→ Try it
Reproduce everything from the line that contains "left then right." down to the line that contains "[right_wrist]" in the listing below, word for word and nothing more. Leave the pictures out.

START Data excerpt

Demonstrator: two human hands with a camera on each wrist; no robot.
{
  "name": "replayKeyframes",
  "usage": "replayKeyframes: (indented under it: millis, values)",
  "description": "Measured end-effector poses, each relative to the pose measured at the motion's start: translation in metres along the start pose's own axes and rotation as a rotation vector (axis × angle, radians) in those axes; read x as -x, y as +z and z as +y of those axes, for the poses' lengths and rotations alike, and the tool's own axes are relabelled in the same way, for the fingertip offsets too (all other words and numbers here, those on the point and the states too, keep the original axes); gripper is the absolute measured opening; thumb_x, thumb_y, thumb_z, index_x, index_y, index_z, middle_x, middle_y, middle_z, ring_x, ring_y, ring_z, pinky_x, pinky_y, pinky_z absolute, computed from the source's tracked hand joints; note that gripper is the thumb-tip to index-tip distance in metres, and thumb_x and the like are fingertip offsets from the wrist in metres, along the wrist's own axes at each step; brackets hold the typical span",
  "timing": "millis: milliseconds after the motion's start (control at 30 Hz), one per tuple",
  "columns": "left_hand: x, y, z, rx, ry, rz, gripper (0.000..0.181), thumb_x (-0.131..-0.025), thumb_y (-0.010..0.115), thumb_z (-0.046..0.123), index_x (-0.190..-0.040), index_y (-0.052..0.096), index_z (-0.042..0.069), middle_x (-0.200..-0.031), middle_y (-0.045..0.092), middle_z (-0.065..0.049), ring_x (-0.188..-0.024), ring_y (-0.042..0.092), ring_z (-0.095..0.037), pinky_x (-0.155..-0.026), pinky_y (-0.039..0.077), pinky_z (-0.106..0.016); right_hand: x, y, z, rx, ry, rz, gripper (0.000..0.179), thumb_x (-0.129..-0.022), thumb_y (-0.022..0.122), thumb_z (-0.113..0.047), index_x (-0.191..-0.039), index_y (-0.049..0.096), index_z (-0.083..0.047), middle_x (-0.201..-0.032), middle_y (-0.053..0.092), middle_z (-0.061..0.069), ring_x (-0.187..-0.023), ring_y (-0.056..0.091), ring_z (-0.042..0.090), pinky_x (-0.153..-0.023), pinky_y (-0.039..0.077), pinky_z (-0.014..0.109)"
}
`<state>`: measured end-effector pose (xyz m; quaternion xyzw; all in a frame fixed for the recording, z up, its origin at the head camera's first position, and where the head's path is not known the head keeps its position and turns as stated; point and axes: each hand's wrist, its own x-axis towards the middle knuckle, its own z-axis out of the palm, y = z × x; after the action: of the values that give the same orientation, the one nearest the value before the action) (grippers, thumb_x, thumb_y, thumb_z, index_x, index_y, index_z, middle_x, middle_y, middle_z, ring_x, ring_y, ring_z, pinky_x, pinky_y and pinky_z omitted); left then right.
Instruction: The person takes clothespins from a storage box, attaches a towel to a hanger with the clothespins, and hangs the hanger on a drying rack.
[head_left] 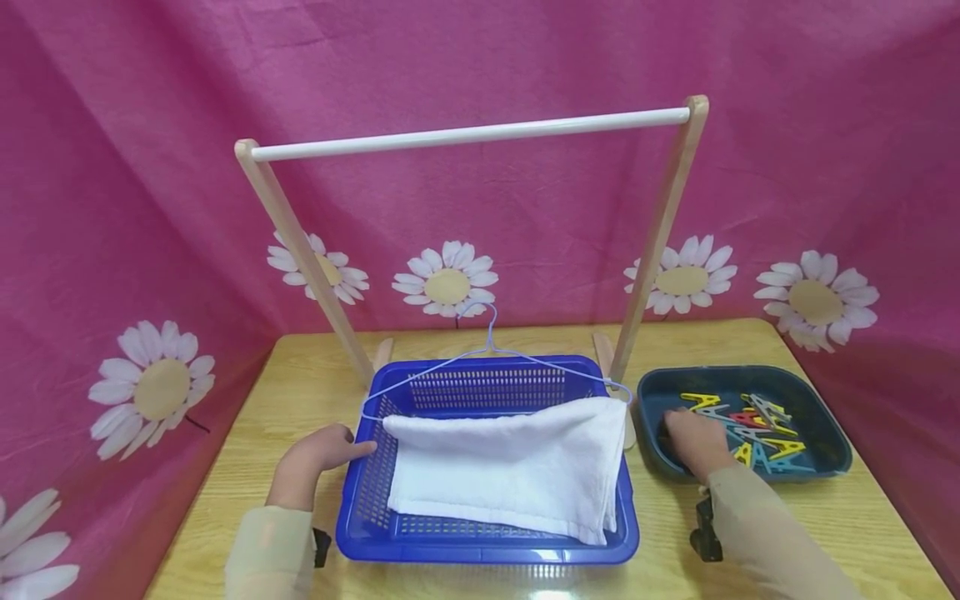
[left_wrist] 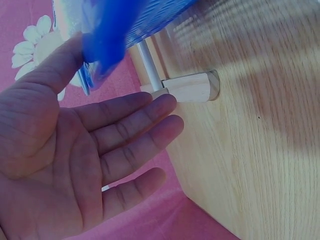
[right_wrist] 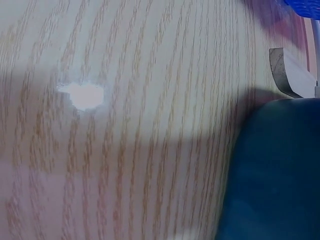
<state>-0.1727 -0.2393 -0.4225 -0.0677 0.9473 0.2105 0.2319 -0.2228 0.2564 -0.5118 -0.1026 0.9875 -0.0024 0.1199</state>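
Observation:
A white towel point(head_left: 502, 467) lies in the blue plastic basket point(head_left: 480, 553), its upper edge along the lower part of a light blue clothes hanger point(head_left: 442, 364). The hanger's bottom bar is hidden. At the basket's left side is my left hand point(head_left: 322, 454), thumb at the rim and fingers extended; the left wrist view shows its palm point(left_wrist: 60, 155). My right hand point(head_left: 697, 437) reaches into a dark teal tub point(head_left: 828, 442) holding several coloured clothespins point(head_left: 750, 429). Its fingertips are hidden, so what it holds cannot be told. The right wrist view shows only the tub's outer wall point(right_wrist: 275, 175).
A rack with a white bar point(head_left: 472, 133) and wooden posts point(head_left: 660, 242) stands behind the basket. One wooden foot point(left_wrist: 192, 87) shows in the left wrist view. The wooden table point(head_left: 277, 392) meets a pink flowered curtain point(head_left: 525, 225) at the back and sides.

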Motion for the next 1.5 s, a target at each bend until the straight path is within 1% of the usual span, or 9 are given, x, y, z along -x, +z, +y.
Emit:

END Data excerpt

→ Result of the task
`<state>`: measured end-effector pose (xyz m; quaternion xyzw; all in a frame fixed for the recording, z up, its origin at the head camera's first position, and where the head's path is not known the head keeps its position and turns as stated; point and axes: each hand's wrist, its own x-axis towards the middle knuckle, its own z-axis out of the palm, y = z × x; after the action: of the values that give the same orientation, the one nearest the value before the action) (grippers, thumb_x, thumb_y, thumb_z, index_x, index_y, index_z, middle_x, middle_y, middle_z, ring_x, ring_y, ring_z, pinky_x, pinky_y and pinky_z omitted); left then right.
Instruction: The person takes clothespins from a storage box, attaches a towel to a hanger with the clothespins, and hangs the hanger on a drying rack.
[head_left] 
[left_wrist] 
[right_wrist] 

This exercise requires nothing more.